=== WORK REQUEST ===
Check every line of the material below for "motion". Give the number of lines that have it, and only that.

=== INPUT DATA ===
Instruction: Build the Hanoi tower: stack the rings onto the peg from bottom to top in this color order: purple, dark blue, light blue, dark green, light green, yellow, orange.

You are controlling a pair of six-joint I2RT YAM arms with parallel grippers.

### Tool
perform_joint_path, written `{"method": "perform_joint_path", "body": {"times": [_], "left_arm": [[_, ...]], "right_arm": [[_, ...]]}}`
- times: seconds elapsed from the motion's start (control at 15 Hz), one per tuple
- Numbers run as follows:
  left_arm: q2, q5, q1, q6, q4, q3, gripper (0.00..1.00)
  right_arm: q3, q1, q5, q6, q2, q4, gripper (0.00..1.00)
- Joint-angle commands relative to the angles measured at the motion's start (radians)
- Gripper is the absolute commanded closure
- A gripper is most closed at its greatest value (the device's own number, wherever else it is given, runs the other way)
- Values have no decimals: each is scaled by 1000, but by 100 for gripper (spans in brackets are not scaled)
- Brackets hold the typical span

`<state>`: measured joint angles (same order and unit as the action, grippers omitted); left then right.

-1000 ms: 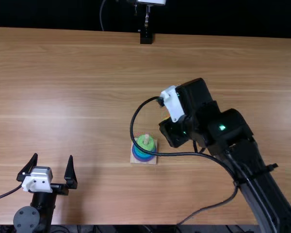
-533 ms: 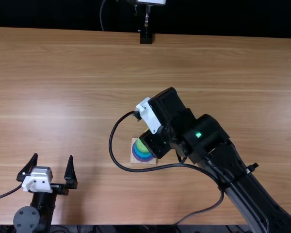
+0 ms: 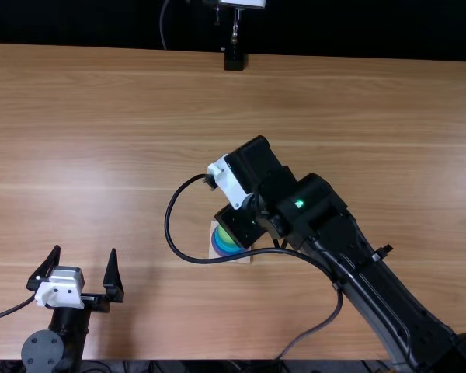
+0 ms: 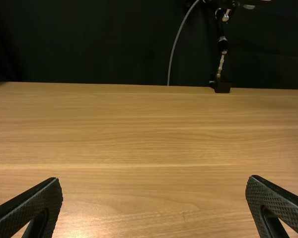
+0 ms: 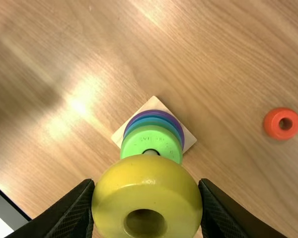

=== ANSWER TO THIS PROBLEM ===
2